#### Required action
If a line in the listing carries the word "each", return a copy of that line.

#### Given data
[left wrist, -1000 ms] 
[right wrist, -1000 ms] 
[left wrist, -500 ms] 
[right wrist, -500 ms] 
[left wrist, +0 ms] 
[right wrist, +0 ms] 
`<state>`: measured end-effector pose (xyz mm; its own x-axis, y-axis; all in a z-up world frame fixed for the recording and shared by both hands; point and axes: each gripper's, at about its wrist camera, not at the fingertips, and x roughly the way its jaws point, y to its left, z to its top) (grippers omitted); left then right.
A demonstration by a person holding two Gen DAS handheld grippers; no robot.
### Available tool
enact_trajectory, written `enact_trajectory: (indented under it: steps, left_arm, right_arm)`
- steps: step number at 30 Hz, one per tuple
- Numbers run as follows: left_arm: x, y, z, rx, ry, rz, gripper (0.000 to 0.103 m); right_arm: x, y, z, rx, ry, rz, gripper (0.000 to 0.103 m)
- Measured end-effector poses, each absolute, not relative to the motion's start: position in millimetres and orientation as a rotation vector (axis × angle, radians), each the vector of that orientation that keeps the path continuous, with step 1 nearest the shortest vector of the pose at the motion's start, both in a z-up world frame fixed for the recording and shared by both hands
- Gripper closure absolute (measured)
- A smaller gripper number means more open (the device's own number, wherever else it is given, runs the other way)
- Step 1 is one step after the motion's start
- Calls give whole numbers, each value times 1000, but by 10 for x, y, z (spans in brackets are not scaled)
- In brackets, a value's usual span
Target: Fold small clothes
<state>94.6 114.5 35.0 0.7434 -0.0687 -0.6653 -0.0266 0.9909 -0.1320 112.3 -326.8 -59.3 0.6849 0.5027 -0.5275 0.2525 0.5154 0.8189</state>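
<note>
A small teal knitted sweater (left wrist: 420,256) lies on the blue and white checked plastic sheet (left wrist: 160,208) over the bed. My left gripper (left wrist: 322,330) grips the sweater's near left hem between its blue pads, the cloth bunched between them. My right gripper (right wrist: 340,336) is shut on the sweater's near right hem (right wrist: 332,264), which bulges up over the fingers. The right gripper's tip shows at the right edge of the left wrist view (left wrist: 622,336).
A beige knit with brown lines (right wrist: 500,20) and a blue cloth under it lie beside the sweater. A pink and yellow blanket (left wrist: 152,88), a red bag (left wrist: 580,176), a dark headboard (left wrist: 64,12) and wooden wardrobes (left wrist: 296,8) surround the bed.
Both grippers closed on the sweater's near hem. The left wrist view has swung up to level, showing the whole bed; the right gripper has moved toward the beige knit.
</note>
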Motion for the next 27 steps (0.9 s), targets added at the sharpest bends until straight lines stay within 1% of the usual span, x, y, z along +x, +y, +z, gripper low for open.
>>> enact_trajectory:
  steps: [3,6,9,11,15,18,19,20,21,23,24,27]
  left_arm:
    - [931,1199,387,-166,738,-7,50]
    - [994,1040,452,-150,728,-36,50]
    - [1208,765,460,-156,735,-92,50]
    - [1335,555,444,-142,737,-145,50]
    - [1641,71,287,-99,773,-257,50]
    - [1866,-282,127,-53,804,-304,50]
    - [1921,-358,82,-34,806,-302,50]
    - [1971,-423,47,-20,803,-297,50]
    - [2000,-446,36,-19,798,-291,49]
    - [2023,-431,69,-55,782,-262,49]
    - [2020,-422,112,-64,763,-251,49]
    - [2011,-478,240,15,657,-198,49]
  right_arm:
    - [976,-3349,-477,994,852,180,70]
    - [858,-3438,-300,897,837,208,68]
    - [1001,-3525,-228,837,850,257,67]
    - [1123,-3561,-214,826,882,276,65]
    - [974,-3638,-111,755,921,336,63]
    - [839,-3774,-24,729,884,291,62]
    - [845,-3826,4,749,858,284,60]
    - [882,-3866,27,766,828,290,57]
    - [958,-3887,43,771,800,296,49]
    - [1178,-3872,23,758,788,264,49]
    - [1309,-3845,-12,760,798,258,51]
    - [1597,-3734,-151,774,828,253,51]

#### Answer to the exercise
`<state>`: measured end-effector pose (xyz mm; its own x-axis, y-axis; all in a z-up world frame fixed for the recording and shared by both hands; point and axes: each gripper's, at about its wrist camera, not at the fingertips, and x roughly the way its jaws point, y to its left, z to its top) (grippers omitted); left then right.
- Measured end-effector poses, each absolute, not relative to the motion's start: position in millimetres and orientation as a rotation vector (axis × angle, radians), each the vector of that orientation that keeps the path continuous, with step 1 nearest the shortest vector of the pose at the motion's start, both in a z-up world frame fixed for the recording and shared by both hands
- Calls give whole numbers, each value times 1000, but by 10 for x, y, z (spans in brackets are not scaled)

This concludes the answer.